Neste livro, antes de começar a história, numa primeira página, está escrito:

“Flow my tears,
fall from yours springs!
Exiled forever
let me mourn;
Where night’s black bird
her sad infamy sings,
There let me live forlorn. ”

“Derrame minhas lágrimas,
caia das tuas fontes!
Exílio para sempre,
deixe-me chorar por esta morte;
Onde o pássaro preto da noite,
sua triste infâmia canta,
Deixe-me viver desamparado. “

É como se o livro dissesse para mim: “é normal chorar, deixe as lágrimas jorrarem…”

Ainda com a introdução do livro martelando na minha cabeça, entramos num supermercado. Andrea foi lá dentro comprar algo para o almoço enquanto eu fiquei na entrada, na parte reservada aos jornais e revistas.

Quem decepção! A Inglaterra parece que vive cercada por uma redoma de vidro. Em todas as manchetes, o mundo lá fora parece estar entrando na Terceira Guerra Mundial! Temos um louco como presidente dos Estados Unidos e vários outros dementes pelo mundo afora (inclusive no Brasil).

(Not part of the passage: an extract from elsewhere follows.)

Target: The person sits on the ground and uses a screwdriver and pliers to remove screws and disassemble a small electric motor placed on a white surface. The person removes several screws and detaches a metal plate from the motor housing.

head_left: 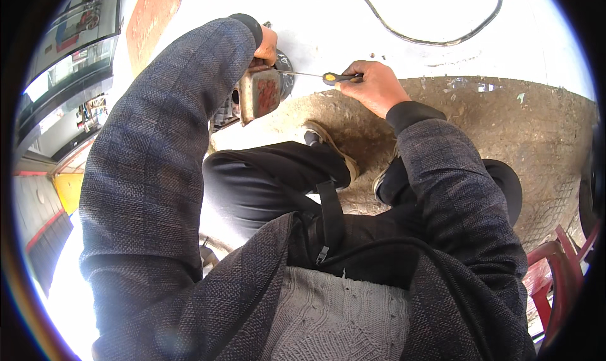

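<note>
My right hand [377, 88] is closed round the handle of a screwdriver [331, 78], which is black with a yellow patch. Its thin shaft points left and reaches a worn, box-shaped metal part [260, 97] with a reddish face. My left hand [269, 47] is curled at the top of that part, close to the shaft's end. The sleeve and the hand itself hide most of its fingers, so what they grip does not show. Behind the part sits a dark, rounded piece [286, 67]. The screwdriver's tip cannot be made out.
Ahead, a black cable [442, 43] curves over the bright ground. Brown, gritty ground [505, 127] lies on the right, with small scraps along its edge. A red plastic chair [558, 266] stands at the lower right. Glass-fronted cases [76, 58] line the left side.
</note>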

Tivemos outro ataque terrorista, agora em Estocolmo, na Suíça, onde a moda parece ser pegar um veículo qualquer e sair atropelando indiscriminadamente gente inocente…

De dentro do supermercado, olho para a rua e, como num mundo de fantasia, contraditoriamente, lá fora, o Sol brilha e todo mundo está feliz como se nada estivesse acontecendo. Parece a calmaria antes do Tsunami! Tenho vontade de chacoalhar a cabeça. Minha mente oscila entre a “calma do dia”, Johnny Hansen, Terceira Guerra Mundial e, neste momento, outra memória dele vem à tona:

Um dia, lá pelo meio dos anos 80, visitando uma outra galeria próxima das Grande Galerias (Galeria do Rock) deparei-me com uma loja de discos muito estranha. Apesar de existirem muitos discos pelas paredes, o centro da loja era ocupado por um caixão de defunto. Dentro dele, o mesmo era coberto por aproximadamente um palmo de areia onde CDs eram encaixados de forma aleatória. Por cima do caixão, talvez para evitar as mãos dos curiosos, arame farpado era cruzado em várias direções criando um visual perigoso e porque não dizer, gótico. Esta “instalação” passava um clima meio de trincheira que me lembrou imagens da Primeira Guerra Mundial.

Em pé lá no balcão da loja, de olho na situação, lá estava o nosso amigo Johnny Hansen. 🙂

Não me recordo mais da nossa conversa. Só sei, de uma forma um pouco distante e respeitosa, foi a primeira vez tivemos um bom papo.

Caro amigo Johnny Hansen, se você tiver passado para uma outra realidade ou dimensão e puder saber o que está acontecendo aqui, quero que saibas que sua vida não foi em vão e que você deixou sua marca e muitos amigos! Sua mensagem continuará através da sua música! Descanse em paz!